WHAT YOU WILL DO: Answer with nothing but the number of lines in the listing below that contain "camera".
BEGIN
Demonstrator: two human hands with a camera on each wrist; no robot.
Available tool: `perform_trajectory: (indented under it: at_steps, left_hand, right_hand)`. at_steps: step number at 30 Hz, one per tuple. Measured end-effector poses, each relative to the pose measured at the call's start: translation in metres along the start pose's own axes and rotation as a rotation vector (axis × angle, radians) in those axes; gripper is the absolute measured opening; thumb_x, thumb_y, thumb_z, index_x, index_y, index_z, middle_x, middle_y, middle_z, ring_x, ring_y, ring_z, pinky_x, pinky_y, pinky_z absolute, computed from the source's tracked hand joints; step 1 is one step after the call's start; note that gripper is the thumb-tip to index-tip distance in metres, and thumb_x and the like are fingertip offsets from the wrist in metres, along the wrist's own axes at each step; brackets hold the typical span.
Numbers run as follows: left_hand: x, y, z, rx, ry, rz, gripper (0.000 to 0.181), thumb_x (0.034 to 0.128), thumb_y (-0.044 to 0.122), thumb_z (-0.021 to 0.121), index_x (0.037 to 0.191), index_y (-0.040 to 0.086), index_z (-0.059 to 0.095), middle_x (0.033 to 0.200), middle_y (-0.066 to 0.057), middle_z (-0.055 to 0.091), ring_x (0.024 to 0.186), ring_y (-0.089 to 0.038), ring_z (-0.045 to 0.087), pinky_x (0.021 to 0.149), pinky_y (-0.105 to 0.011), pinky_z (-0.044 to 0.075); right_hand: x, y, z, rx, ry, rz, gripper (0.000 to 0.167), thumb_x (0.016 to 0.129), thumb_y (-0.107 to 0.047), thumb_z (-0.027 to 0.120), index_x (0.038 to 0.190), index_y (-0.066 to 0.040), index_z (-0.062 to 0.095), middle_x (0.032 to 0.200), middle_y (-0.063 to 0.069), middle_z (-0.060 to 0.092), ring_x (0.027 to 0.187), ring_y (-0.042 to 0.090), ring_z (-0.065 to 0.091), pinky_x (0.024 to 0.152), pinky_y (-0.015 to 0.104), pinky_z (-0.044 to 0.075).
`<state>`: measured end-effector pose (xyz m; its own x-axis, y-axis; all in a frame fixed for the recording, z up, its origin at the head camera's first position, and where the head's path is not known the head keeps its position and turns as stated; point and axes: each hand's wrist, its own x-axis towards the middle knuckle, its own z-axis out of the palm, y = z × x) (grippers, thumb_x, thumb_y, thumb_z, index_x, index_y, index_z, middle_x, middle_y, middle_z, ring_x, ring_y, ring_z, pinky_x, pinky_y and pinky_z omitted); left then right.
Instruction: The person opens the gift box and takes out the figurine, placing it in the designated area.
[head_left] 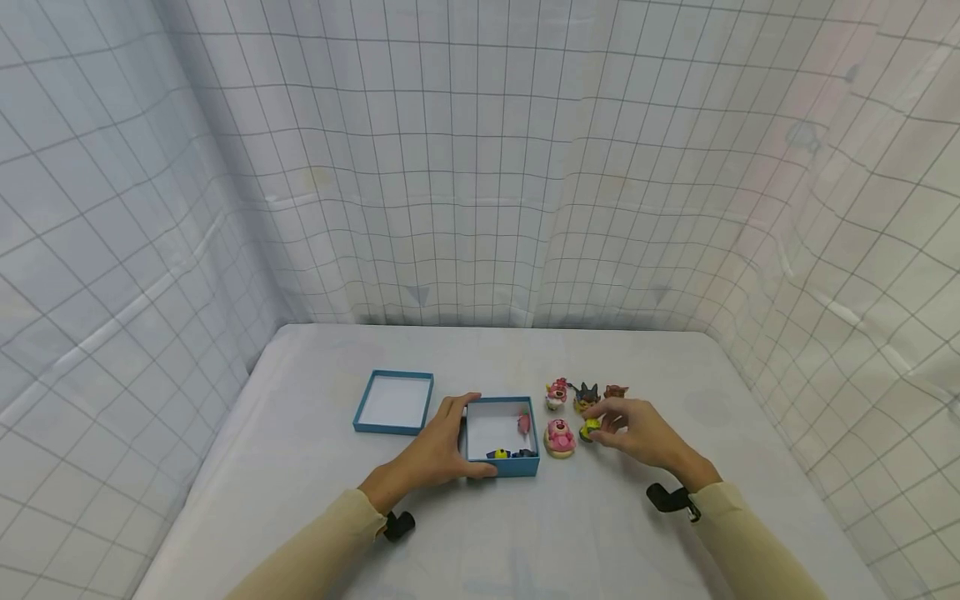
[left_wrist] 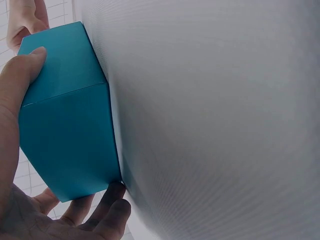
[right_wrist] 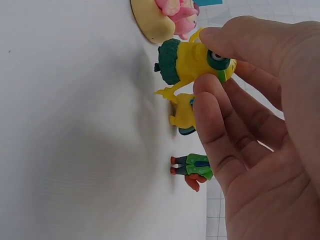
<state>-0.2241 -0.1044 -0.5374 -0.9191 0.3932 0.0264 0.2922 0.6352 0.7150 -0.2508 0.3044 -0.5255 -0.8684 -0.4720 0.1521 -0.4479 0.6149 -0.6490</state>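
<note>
A blue open box [head_left: 501,468] holds a pink figure [head_left: 523,423] at its right side and small yellow and dark figures along its near wall. My left hand [head_left: 438,442] grips the box from its left, thumb on the near wall; the left wrist view shows that thumb on the teal box [left_wrist: 65,125] and fingers at its side. Between thumb and fingertips, my right hand [right_wrist: 260,95] pinches a yellow figure [right_wrist: 190,62] with a green skirt. In the head view the right hand [head_left: 637,433] is right of the box, beside a pink figure on a cream base [head_left: 559,438].
The blue-rimmed lid [head_left: 393,402] lies left of the box. Behind the right hand's figure stand a red-and-white figure [head_left: 556,394], a dark-eared figure [head_left: 587,396] and a brown-headed figure [head_left: 616,391]. Grid-patterned curtains surround the white table [head_left: 315,375].
</note>
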Motion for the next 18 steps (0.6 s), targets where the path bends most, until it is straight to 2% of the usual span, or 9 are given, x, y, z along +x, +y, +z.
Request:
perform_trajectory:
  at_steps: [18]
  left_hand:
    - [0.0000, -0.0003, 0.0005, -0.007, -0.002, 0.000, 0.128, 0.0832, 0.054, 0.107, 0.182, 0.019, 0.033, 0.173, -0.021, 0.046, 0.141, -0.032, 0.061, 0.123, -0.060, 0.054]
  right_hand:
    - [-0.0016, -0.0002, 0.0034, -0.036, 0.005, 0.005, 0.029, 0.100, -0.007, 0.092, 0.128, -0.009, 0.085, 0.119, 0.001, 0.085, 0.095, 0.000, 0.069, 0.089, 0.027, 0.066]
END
RESULT OF THE TASK: 2